### Task to carry out
Please restate the data below word for word, omitting all images.

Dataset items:
··········
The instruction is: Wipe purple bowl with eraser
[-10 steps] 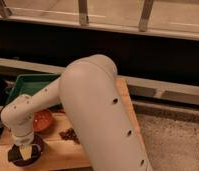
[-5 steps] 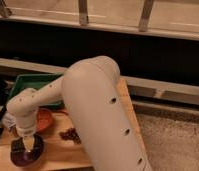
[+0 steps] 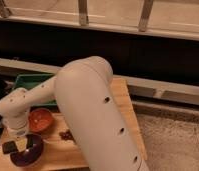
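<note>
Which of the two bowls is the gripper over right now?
The purple bowl, the one nearest the camera: the gripper hangs directly over it. The orange-red bowl sits farther back, just in front of the green tray.

- Legible text, labels, brands, numbers, signs: none could be read on any surface in the camera view.
- Pincer (image 3: 18, 146): was at the lower left, directly over the purple bowl (image 3: 29, 156), which stood on the desk (image 3: 120, 100); no marking could be read on any of them.
</note>
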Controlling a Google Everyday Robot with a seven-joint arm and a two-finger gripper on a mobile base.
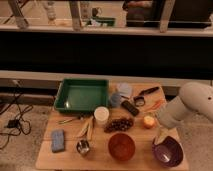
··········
### Output
The instruction is: Wipe purple bowl with eraser
[-10 steps] 
[-5 steps] 
[+0 steps] 
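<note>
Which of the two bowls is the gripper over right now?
The purple bowl, the one nearest the camera: the gripper hangs directly over it. The orange-red bowl sits farther back, just in front of the green tray.

- Legible text, labels, brands, numbers, signs: none could be read on any surface in the camera view.
- Pincer (image 3: 18, 146): was at the lower left, directly over the purple bowl (image 3: 29, 156), which stood on the desk (image 3: 120, 100); no marking could be read on any of them.
</note>
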Controlling a Google Everyday Robot with a seven-joint arm and a two-finger gripper on a mobile base.

What appears above is the full answer.